We will take temperature readings with the thermometer and print out the readings to a serial monitor, and illuminate the Neopixel ring, all using CircuitPython!

Transcript

Hi there, Steven here from Core Electronics. I'm here today to talk to you about making a visual thermometer on the Adafruit circuit playground Express using circuit Python.

If we look at look at the board, there's a lot of sensors on it but the thermometer is located in the upper right and it's not truly a thermometer it's a thermistor, which is it's a sensor that reads temperature by changing its resistance and it has a set resistance, so it will return an analog value of an amount between zero and just under 7,000. So, we'll need to convert in our code that into a usable temperature but luckily, thanks to the libraries built in two circuit python, most of that works already done for us.
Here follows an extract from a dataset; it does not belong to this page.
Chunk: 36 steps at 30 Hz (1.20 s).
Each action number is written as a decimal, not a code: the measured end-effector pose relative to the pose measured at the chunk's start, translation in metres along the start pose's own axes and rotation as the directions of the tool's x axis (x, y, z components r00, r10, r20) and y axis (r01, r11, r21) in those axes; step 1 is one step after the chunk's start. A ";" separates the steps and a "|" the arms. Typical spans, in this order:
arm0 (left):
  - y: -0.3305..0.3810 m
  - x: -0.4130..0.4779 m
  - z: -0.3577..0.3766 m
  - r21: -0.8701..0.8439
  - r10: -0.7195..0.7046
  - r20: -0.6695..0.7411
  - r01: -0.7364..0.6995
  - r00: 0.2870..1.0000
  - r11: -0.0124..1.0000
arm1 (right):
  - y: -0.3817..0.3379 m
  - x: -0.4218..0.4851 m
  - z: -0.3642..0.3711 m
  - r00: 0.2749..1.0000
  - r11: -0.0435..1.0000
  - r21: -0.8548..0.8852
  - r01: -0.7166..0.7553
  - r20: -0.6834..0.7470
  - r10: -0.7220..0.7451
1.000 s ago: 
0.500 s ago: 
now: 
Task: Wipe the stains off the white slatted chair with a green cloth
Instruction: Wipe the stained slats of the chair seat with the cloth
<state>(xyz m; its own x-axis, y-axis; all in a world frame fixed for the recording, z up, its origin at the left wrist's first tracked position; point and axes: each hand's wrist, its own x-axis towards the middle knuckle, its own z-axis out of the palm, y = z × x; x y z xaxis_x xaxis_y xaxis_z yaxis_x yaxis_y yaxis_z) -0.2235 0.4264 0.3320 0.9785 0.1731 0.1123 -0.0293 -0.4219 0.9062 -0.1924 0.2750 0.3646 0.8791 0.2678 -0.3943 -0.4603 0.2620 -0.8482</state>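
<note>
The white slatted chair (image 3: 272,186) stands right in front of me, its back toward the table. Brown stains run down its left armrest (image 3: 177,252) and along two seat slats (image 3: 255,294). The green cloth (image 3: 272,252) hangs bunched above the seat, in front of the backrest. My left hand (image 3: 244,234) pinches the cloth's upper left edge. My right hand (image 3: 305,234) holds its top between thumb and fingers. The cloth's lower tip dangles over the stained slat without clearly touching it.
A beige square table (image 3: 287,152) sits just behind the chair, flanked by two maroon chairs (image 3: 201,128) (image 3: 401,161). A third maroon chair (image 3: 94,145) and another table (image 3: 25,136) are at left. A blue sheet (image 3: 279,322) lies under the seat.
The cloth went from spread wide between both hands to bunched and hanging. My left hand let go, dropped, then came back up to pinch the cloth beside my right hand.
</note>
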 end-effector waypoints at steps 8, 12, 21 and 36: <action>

As you can see the board's running the code already and it we're going to have a wheel of lights that indicate the current temperature, with zero degrees being no lights on and forty degrees being all the lights on and if it exceeds 40 degrees all the tight lights will turn red, is kind of an overheat indication.

If we look at the code we have here the MU editor, which is the editor we recommend for using the circuit python. It works great with the circuit playground Express. That the start of the code, we have we import our libraries. If you need any help learning about how to add libraries onto your board, check out our tutorial on getting started with circuit python we go over that there, but we include the Adafruit thermistor library, the we import the board, so we can interface with sensors on the board, import time and neopixels so we can use the neopixels on the board.

So, if we look at our next block of code, we are going to initialize our thermistor and set up our parameters, for thermistor so it'll come from raw analog data, into a usable temperature in Celsius. So, if we look at this thermistor initializer to break down what's going on inside the brackets here, the first field is the input of the thermistor, which is the in this case the onboard thermistor, on the circuit playground express. The next field is the resistance, the serial resistance of the thermistor which is 10,000 ohms, for this resistor. The nominal resistance of the thermistor which is 10,000 ohms and then we have, the nominal temperature of the thermistor. So, this is normally 25 but on this particular board we're getting more accurate readings at 22 and then the last number is the beta coefficient of the thermistor, which is something you'd get from the datasheet, where you could calculate in this case this 39, 50.

So after that we set up our neopixels and make sure they're all turned off and we identify a few of our variables, our number of pixels, our minimum and maximum temperature and we could change the temperature range here, say it never gets below 10 degrees Celsius where you're reading so you want a wider spread across your neopixels for the range, that you want them you could set your minimum temperature to 10.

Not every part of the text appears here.